Exercise: Provide the material again, with every line intact and exact.

Dataset excerpt:
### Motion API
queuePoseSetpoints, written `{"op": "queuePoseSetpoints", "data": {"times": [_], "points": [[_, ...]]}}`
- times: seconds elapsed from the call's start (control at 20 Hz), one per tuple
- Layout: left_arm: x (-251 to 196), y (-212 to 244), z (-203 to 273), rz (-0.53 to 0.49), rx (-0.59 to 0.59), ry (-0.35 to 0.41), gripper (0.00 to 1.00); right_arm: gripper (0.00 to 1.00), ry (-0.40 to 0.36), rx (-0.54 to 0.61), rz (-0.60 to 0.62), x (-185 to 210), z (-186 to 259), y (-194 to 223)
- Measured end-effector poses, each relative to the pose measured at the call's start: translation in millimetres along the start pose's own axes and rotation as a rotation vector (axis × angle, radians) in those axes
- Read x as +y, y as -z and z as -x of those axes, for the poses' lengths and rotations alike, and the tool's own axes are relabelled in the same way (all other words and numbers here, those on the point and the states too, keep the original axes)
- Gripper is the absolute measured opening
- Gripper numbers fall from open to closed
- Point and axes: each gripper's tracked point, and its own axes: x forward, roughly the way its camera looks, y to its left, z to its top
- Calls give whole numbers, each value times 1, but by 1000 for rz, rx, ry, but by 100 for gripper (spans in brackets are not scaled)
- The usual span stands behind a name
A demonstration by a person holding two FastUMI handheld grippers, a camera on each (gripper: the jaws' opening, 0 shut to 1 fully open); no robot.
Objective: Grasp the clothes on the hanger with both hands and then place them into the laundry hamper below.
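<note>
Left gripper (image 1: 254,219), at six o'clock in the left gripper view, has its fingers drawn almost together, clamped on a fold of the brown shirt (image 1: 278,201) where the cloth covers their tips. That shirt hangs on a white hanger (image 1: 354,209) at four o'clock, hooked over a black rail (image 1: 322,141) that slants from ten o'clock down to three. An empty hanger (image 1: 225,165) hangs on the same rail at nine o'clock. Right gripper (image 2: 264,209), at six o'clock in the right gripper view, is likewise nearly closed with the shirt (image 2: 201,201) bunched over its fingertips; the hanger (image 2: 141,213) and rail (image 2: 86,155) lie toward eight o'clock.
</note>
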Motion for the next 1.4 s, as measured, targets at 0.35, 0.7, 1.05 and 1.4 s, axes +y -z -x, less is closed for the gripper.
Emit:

Task response:
### Motion API
queuePoseSetpoints, written `{"op": "queuePoseSetpoints", "data": {"times": [_], "points": [[_, ...]]}}`
- times: seconds elapsed from the call's start (control at 20 Hz), one per tuple
- Layout: left_arm: x (-251 to 196), y (-212 to 244), z (-203 to 273), rz (-0.53 to 0.49), rx (-0.59 to 0.59), ry (-0.35 to 0.41), gripper (0.00 to 1.00); right_arm: gripper (0.00 to 1.00), ry (-0.40 to 0.36), rx (-0.54 to 0.61), rz (-0.60 to 0.62), x (-185 to 210), z (-186 to 259), y (-194 to 223)
- Measured end-effector poses, each relative to the pose measured at the call's start: translation in millimetres along the start pose's own axes and rotation as a rotation vector (axis × angle, radians) in those axes
- Read x as +y, y as -z and z as -x of those axes, for the poses' lengths and rotations alike, and the tool's own axes are relabelled in the same way (all other words and numbers here, those on the point and the states too, keep the original axes)
- Gripper is the absolute measured opening
- Gripper numbers fall from open to closed
- Point and axes: each gripper's tracked point, and its own axes: x forward, roughly the way its camera looks, y to its left, z to its top
- Calls give whole numbers, each value times 1, but by 1000 for rz, rx, ry, but by 100 for gripper (spans in brackets are not scaled)
- The usual span stands behind a name
A demonstration by a person holding two FastUMI handheld grippers, a camera on each (gripper: the jaws' opening, 0 shut to 1 fully open); no robot.
Objective: Grasp the clothes on the hanger with both hands and then place them into the laundry hamper below.
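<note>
Left gripper (image 1: 254,219), at six o'clock in the left gripper view, has its fingers drawn almost together, clamped on a fold of the brown shirt (image 1: 278,201) where the cloth covers their tips. That shirt hangs on a white hanger (image 1: 354,209) at four o'clock, hooked over a black rail (image 1: 322,141) that slants from ten o'clock down to three. An empty hanger (image 1: 225,165) hangs on the same rail at nine o'clock. Right gripper (image 2: 264,209), at six o'clock in the right gripper view, is likewise nearly closed with the shirt (image 2: 201,201) bunched over its fingertips; the hanger (image 2: 141,213) and rail (image 2: 86,155) lie toward eight o'clock.
</note>
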Motion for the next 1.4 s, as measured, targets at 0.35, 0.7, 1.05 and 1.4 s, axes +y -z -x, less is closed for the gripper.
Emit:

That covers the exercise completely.